## Brief
Exact reproduction required: the lines below from the line with "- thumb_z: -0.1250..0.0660" to the line with "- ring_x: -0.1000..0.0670", both ends included, and no others.

## Listed entries

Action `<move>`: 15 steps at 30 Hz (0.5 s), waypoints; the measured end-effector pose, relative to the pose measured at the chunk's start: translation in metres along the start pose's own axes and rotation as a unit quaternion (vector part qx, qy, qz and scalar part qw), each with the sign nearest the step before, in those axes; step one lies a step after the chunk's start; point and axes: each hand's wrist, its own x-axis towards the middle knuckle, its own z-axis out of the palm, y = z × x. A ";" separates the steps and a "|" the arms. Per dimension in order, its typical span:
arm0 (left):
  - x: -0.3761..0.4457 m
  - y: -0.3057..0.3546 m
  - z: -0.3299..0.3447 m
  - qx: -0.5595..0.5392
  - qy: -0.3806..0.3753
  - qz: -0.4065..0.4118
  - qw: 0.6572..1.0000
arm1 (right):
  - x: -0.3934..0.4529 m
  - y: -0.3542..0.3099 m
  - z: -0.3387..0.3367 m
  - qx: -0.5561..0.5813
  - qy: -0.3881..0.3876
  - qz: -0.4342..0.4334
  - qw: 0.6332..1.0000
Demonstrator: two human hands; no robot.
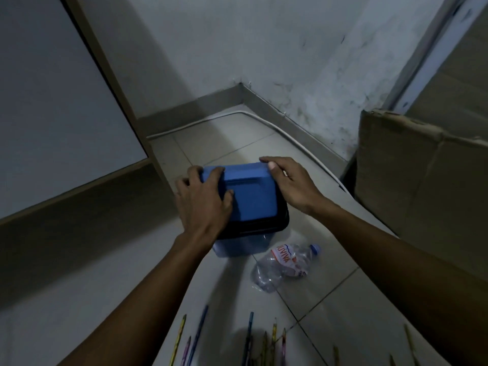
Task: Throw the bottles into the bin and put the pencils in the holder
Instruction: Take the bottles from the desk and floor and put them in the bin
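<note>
In the head view, both hands rest on the blue lid (250, 198) of the bin (243, 247): left hand (204, 200) gripping its left edge, right hand (291, 180) its far corner. A crumpled bottle (284, 265) lies on the floor just beside the bin, likely light and springy, best taken around its middle. Pencils (249, 339) lie nearer.

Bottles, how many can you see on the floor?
1. A crushed clear bottle lies on the floor tiles just in front of the blue bin, near the person's right forearm. More could be hidden inside the bin or out of view.
</note>
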 end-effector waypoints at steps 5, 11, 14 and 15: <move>-0.003 0.000 0.002 0.004 0.012 0.000 1.000 | -0.017 0.042 -0.005 0.061 0.085 0.167 0.980; 0.000 -0.008 0.003 -0.015 0.018 0.016 1.000 | -0.066 0.127 0.018 -0.064 -0.019 0.436 0.897; 0.002 -0.013 0.007 -0.011 0.027 0.030 0.999 | -0.080 0.149 0.037 -0.008 0.002 0.478 0.878; 0.003 -0.014 0.008 -0.009 0.032 0.034 0.999 | -0.082 0.153 0.043 0.011 0.017 0.485 0.874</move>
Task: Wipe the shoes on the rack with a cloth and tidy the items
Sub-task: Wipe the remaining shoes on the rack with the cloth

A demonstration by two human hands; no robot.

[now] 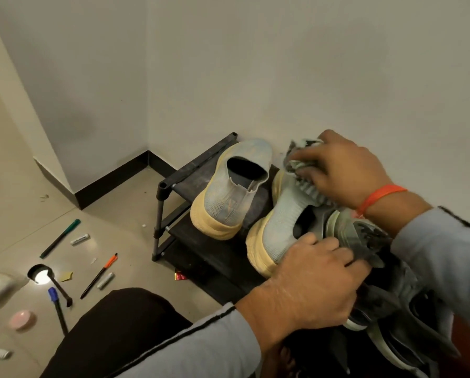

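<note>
Two pale blue knit shoes with cream soles stand on the top shelf of a low black shoe rack (pixel 190 173). The left shoe (pixel 232 186) is untouched. My left hand (pixel 310 276) grips the heel of the right shoe (pixel 280 219) and steadies it. My right hand (pixel 343 170) presses a crumpled grey cloth (pixel 302 162) onto that shoe's toe end. Dark grey shoes (pixel 397 296) lie at the right, partly hidden under my arms.
Loose items lie on the tiled floor at the left: a green marker (pixel 61 237), an orange-tipped pen (pixel 100 274), a blue pen (pixel 57 306), a black ladle (pixel 48 278), small white tubes (pixel 79 239), a pink round case (pixel 22 319). Walls close in behind the rack.
</note>
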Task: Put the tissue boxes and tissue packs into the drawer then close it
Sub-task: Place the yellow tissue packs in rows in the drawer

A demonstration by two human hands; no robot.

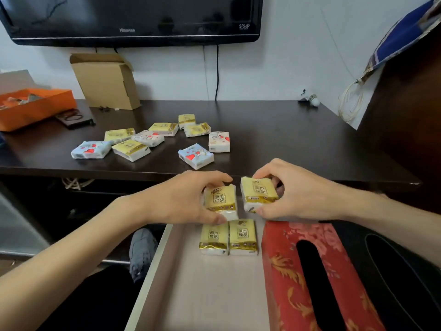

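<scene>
Drawer (181,283) taken as landmark; its near end and right wall run out of frame, and only the left rim and pale floor are clear. Red floral tissue box (286,271) lies in the drawer's right part, lower end cut off by the frame; a black tissue box (405,271) beside it on the right is dark and partly cropped, outline hard to read. Two yellow tissue packs (228,237) lie side by side on the drawer floor, touching each other, just left of the red box. Open floor remains on the drawer's left and toward the viewer. Left hand (183,199) reaches in from lower left, palm down, thumb and fingers clamped on one yellow pack (220,200) at the drawer's far end, just beyond the laid pair; whether it touches the floor cannot be told. Right hand (298,192) mirrors it from the right, fingers curled over a second yellow pack (259,191), tilted, close beside the first. Beyond the drawer, on the dark desk (286,139), loose packs (152,139) lie scattered: yellow ones and heart-printed ones, some overlapping. Farther back stand a cardboard box (107,82) and an orange box (35,108), the latter cut by the left edge.
</scene>
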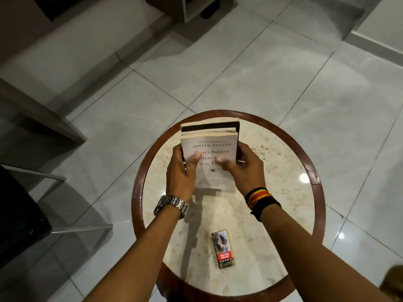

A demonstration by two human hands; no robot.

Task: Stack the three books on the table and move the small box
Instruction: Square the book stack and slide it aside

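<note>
Both hands clasp the stack of books [209, 147] above the round desk [283, 153]: left hand [182, 171] on its left edge, right hand [246, 168] on its right. The small box [222, 249] lies flat nearer the person.

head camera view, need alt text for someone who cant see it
Two bare hands, left hand and right hand, grip a stack of books by its sides above a round marble table, a white cover on top. A small box lies flat on the table nearer the person, untouched.
</note>
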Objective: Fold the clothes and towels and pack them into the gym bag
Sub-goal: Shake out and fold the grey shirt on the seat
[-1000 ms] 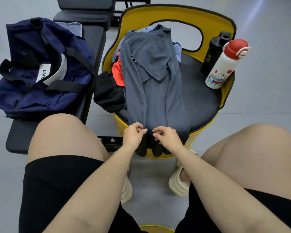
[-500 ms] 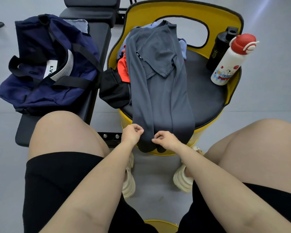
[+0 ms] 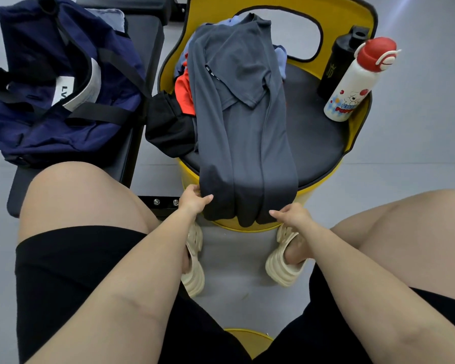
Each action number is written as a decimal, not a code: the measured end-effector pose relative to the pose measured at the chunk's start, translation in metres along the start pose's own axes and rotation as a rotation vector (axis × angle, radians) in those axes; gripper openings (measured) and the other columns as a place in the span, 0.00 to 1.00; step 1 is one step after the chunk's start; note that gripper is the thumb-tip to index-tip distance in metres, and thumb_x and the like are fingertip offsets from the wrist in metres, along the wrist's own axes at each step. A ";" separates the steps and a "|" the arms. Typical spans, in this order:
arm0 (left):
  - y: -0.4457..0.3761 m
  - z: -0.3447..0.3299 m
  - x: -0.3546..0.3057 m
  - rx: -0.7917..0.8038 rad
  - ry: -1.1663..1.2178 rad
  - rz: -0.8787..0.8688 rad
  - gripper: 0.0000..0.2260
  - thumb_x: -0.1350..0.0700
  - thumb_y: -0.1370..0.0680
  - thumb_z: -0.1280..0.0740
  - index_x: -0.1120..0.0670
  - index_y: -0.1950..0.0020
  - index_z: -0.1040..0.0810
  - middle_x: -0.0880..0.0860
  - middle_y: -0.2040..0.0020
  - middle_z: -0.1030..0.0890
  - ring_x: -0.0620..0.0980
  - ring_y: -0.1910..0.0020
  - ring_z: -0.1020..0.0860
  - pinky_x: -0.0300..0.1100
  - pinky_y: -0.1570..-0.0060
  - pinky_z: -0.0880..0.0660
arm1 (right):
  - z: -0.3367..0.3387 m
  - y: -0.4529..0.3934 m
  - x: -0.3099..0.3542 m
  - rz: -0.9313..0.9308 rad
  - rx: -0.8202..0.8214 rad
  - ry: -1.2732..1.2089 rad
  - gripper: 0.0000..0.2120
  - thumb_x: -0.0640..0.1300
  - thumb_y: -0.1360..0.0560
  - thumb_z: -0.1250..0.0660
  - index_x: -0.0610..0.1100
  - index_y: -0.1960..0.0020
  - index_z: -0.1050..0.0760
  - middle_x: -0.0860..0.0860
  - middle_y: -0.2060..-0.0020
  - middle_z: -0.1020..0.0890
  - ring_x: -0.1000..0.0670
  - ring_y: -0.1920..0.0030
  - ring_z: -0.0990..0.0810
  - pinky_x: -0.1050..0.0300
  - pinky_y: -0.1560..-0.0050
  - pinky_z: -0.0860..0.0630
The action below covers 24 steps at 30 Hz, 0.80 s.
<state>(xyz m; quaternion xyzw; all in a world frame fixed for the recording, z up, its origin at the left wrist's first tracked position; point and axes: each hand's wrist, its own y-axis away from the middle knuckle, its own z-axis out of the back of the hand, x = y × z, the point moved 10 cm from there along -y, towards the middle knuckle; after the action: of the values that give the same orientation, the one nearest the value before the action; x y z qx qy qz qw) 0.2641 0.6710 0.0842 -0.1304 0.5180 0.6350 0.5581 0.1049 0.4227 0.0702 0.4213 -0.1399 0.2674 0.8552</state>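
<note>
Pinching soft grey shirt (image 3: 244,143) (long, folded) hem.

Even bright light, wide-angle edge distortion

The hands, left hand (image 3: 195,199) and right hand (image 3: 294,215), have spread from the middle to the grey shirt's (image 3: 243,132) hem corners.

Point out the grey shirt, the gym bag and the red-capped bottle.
grey shirt (image 3: 244,122): head view, middle of the folded body.
gym bag (image 3: 111,127): head view, navy side panel.
red-capped bottle (image 3: 352,93): head view, white body.
</note>
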 end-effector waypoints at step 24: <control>0.016 -0.041 0.049 0.435 -0.062 0.171 0.25 0.61 0.27 0.28 0.61 0.31 0.31 0.56 0.35 0.25 0.57 0.37 0.26 0.47 0.40 0.29 | -0.010 -0.003 -0.041 -0.058 0.123 -0.448 0.18 0.38 0.27 0.29 0.35 0.39 0.26 0.42 0.42 0.20 0.42 0.40 0.23 0.44 0.35 0.29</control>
<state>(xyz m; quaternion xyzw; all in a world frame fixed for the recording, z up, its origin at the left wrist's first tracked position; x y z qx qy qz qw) 0.2168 0.6686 0.0376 0.0568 0.6342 0.5573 0.5329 0.0737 0.4148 0.0433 0.5254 -0.2976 0.1508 0.7827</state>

## Written reply
  - thumb_z: -0.1250..0.0660
  - index_x: -0.0610..0.1100
  - index_y: -0.1960..0.0020
  - index_z: -0.1050..0.0760
  - middle_x: -0.0860..0.0860
  - middle_y: -0.2060..-0.0020
  - middle_z: -0.1020..0.0890
  - ring_x: -0.1000..0.0670

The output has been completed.